* _PROBLEM DESCRIPTION_: Every line of the data below is to be given again as it appears, with the images removed.

* _THE DATA_:
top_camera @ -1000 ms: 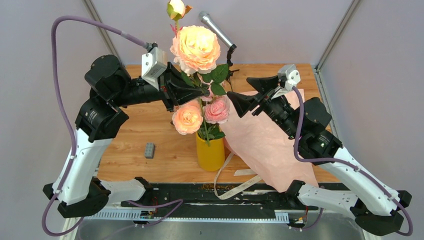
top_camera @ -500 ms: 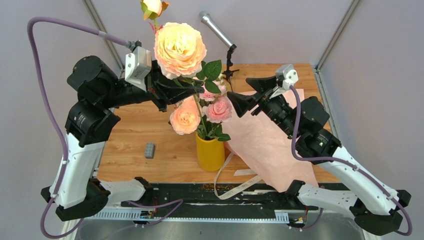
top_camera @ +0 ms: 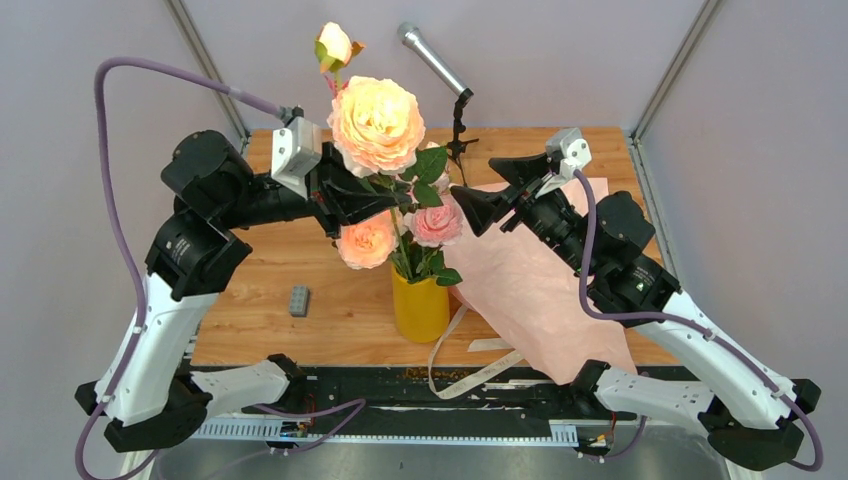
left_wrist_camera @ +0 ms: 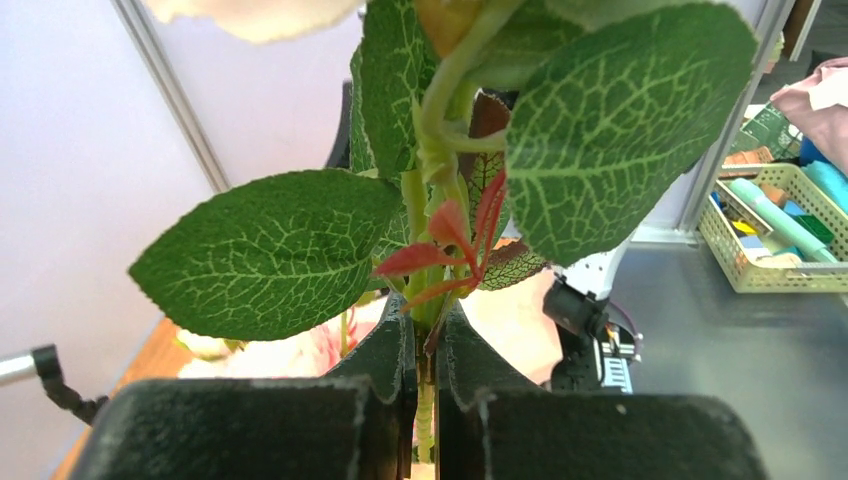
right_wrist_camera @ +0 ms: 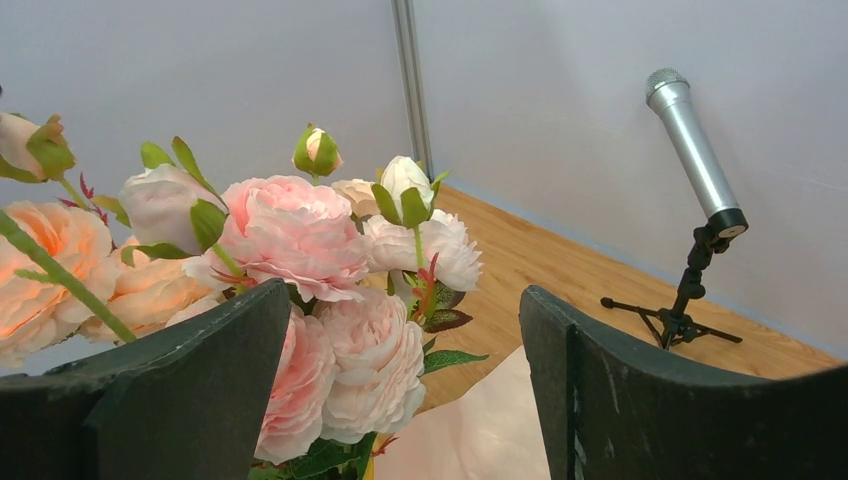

* _YOUR SOLUTION_:
top_camera @ -1000 ms: 
top_camera @ -500 ms: 
top_camera @ +0 ms: 
left_wrist_camera @ +0 ms: 
right_wrist_camera @ +0 ms: 

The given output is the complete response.